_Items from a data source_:
BEGIN

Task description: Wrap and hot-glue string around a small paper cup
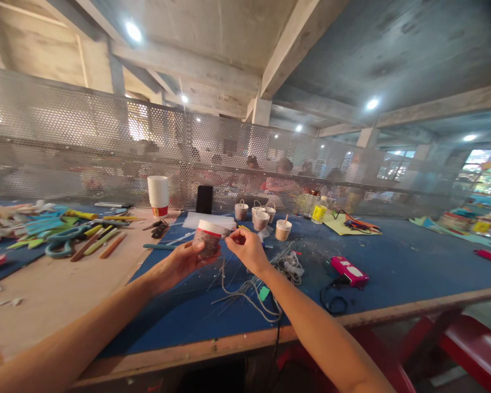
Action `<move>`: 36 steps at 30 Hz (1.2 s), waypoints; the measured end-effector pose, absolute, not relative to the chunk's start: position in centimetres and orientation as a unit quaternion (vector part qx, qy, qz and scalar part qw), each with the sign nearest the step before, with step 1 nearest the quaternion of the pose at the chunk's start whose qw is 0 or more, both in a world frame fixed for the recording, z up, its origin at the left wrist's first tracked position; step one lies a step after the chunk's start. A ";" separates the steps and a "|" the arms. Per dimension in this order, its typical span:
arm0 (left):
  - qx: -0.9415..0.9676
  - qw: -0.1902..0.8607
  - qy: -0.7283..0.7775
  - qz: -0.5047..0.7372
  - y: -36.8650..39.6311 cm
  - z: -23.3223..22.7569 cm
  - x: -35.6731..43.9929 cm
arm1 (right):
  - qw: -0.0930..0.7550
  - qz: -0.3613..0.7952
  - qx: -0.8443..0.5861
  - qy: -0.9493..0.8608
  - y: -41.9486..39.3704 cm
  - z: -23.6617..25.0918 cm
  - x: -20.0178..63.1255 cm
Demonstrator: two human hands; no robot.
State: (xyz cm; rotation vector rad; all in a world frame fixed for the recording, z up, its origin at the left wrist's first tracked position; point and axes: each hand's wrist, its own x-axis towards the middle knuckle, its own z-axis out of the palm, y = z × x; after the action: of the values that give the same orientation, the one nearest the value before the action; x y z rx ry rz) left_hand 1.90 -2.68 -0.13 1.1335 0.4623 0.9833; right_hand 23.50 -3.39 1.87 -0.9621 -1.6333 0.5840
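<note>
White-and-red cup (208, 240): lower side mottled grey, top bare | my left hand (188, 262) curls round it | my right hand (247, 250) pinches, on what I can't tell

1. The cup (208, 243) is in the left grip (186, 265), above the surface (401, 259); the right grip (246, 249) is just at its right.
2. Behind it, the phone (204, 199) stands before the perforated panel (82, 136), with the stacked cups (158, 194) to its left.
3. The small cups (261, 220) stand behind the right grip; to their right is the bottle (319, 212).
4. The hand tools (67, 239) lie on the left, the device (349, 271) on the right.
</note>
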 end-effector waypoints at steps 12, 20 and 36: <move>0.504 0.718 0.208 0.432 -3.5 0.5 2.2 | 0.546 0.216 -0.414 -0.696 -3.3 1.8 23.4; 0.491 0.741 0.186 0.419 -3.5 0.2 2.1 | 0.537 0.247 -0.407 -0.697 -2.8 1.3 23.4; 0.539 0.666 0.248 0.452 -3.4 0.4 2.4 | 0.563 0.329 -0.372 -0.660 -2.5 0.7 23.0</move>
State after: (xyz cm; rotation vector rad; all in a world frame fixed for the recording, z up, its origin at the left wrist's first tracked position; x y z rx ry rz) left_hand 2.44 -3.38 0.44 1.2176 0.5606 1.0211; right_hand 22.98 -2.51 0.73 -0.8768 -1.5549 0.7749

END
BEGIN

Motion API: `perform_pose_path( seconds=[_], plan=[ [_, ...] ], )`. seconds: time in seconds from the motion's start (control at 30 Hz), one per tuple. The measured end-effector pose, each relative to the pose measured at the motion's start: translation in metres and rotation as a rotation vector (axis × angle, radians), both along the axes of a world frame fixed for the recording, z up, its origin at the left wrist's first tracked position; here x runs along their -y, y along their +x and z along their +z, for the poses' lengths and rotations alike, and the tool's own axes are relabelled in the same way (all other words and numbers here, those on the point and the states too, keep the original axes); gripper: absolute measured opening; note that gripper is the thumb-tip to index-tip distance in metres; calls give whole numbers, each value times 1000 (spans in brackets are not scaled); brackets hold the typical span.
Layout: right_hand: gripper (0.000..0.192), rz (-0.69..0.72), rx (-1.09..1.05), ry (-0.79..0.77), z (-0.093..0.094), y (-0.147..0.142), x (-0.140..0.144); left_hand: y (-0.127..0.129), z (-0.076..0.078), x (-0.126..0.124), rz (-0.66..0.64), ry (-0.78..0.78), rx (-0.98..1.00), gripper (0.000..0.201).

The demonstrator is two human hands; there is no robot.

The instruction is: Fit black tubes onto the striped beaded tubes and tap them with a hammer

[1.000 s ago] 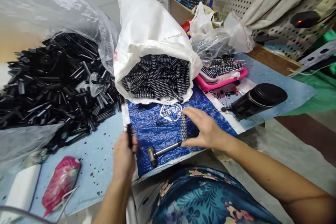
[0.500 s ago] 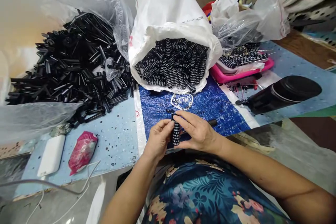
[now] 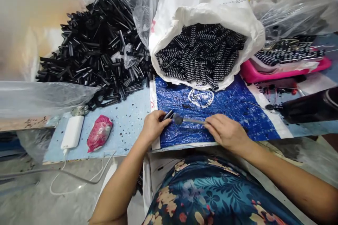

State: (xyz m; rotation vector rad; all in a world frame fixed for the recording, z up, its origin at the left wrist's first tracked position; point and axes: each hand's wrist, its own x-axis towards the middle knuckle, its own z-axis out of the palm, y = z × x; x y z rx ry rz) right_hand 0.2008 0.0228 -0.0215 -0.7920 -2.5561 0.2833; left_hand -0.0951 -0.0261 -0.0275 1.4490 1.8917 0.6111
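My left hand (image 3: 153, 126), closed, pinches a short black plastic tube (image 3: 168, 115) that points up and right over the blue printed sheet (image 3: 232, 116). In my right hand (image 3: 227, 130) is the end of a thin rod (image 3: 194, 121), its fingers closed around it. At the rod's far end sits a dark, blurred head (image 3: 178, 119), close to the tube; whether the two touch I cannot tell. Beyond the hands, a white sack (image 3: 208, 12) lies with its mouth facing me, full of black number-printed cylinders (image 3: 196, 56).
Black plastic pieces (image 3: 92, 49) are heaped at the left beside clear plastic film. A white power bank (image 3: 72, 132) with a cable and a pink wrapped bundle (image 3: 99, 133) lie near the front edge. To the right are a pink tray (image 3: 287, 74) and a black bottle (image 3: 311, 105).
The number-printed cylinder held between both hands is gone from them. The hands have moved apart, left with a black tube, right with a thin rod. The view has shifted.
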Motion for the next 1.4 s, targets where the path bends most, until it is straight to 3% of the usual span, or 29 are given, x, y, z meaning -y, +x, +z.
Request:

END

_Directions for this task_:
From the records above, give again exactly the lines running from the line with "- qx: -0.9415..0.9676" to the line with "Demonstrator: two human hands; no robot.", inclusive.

_Task result_:
  - qx: -0.9415..0.9676
  - qw: -0.1902..0.8607
  - qy: -0.7283..0.7775
  - qz: -0.5047..0.7372
  - y: -36.8650..39.6311 cm
  - z: -23.3223..22.7569 cm
  - x: -35.6731..43.9929 cm
arm1 (right):
  - qw: -0.0930..0.7550
  - qz: -0.3613..0.7952
  - qx: -0.8443..0.5861
  - qy: -0.9493..0.8608
  - y: -41.9486..39.3704 cm
  - z: -23.6617..25.0918 cm
  - x: -20.0178..63.1255 cm
Demonstrator: two human hands; no robot.

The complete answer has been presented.